- _Information shown_:
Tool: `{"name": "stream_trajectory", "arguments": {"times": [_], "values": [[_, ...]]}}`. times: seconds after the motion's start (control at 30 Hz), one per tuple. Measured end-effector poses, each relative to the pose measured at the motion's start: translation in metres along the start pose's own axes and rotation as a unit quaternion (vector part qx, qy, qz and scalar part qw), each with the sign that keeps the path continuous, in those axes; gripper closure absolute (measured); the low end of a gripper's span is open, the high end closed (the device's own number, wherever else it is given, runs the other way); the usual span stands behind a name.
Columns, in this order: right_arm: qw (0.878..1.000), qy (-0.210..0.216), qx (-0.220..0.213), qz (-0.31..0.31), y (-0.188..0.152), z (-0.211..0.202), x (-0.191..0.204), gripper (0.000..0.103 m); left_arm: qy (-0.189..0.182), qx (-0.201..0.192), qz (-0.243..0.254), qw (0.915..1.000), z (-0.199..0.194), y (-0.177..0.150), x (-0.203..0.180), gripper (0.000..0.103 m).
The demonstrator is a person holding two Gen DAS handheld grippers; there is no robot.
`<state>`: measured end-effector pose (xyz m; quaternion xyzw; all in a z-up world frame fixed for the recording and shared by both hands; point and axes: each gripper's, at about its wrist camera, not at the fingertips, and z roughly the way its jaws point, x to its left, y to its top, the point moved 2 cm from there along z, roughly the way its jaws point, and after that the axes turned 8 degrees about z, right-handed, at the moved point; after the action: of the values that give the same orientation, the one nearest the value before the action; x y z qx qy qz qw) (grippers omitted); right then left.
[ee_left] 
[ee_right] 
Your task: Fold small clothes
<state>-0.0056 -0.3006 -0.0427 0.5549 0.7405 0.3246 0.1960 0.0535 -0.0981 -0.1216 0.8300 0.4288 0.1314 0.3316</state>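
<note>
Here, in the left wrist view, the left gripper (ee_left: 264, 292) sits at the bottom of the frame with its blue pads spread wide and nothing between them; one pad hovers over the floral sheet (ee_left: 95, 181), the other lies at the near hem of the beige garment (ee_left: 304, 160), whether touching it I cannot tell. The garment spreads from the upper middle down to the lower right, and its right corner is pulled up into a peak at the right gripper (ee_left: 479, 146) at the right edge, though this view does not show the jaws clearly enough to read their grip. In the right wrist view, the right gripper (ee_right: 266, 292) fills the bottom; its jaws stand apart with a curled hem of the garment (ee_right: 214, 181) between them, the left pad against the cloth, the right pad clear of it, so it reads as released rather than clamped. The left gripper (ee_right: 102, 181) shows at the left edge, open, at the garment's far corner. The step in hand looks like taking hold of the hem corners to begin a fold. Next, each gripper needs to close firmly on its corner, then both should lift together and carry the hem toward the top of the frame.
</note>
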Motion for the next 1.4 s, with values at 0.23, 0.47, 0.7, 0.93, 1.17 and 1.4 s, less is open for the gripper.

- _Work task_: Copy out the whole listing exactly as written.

- _Completed task_:
Tool: `{"name": "stream_trajectory", "arguments": {"times": [_], "values": [[_, ...]]}}`. times: seconds after the motion's start (control at 30 Hz), one per tuple. Measured end-effector poses, each relative to the pose measured at the motion's start: translation in metres along the start pose's own axes and rotation as a unit quaternion (vector part qx, qy, qz and scalar part qw), each with the sign that keeps the path continuous, in those axes; gripper closure absolute (measured); the low end of a gripper's span is open, the high end closed (the device's own number, wherever else it is given, runs the other way); the usual span stands behind a name.
Columns, in this order: right_arm: qw (0.878..1.000), qy (-0.210..0.216), qx (-0.220..0.213), qz (-0.31..0.31), y (-0.188..0.152), z (-0.211..0.202), x (-0.191..0.204), gripper (0.000..0.103 m); left_arm: qy (-0.189..0.182), qx (-0.201..0.192), qz (-0.243..0.254), qw (0.915..1.000), z (-0.199..0.194), y (-0.177..0.150), x (-0.203..0.180), gripper (0.000..0.103 m).
The demonstrator is a person holding two Gen DAS handheld grippers; there is no robot.
`<state>`: measured end-effector pose (xyz m; quaternion xyzw; all in a z-up world frame fixed for the recording and shared by both hands; point and axes: each gripper's, at about its wrist camera, not at the fingertips, and z roughly the way its jaws point, x to its left, y to its top, the point moved 2 cm from there along z, roughly the way its jaws point, and after that the axes turned 8 degrees about z, right-handed, at the moved point; after the action: of the values that give the same orientation, the one nearest the value before the action; x y z qx qy qz qw) (grippers omitted); right then left.
[ee_left] 
[ee_right] 
Your task: Fold small clothes
<state>-0.0056 -0.3006 -0.0427 0.5549 0.7405 0.3246 0.1960 0.0535 -0.0981 -0.1216 0.8300 0.4288 0.1314 0.3316</state>
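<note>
Here, in the left wrist view, the left gripper (ee_left: 264, 292) sits at the bottom of the frame with its blue pads spread wide and nothing between them; one pad hovers over the floral sheet (ee_left: 95, 181), the other lies at the near hem of the beige garment (ee_left: 304, 160), whether touching it I cannot tell. The garment spreads from the upper middle down to the lower right, and its right corner is pulled up into a peak at the right gripper (ee_left: 479, 146) at the right edge, though this view does not show the jaws clearly enough to read their grip. In the right wrist view, the right gripper (ee_right: 266, 292) fills the bottom; its jaws stand apart with a curled hem of the garment (ee_right: 214, 181) between them, the left pad against the cloth, the right pad clear of it, so it reads as released rather than clamped. The left gripper (ee_right: 102, 181) shows at the left edge, open, at the garment's far corner. The step in hand looks like taking hold of the hem corners to begin a fold. Next, each gripper needs to close firmly on its corner, then both should lift together and carry the hem toward the top of the frame.
</note>
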Motion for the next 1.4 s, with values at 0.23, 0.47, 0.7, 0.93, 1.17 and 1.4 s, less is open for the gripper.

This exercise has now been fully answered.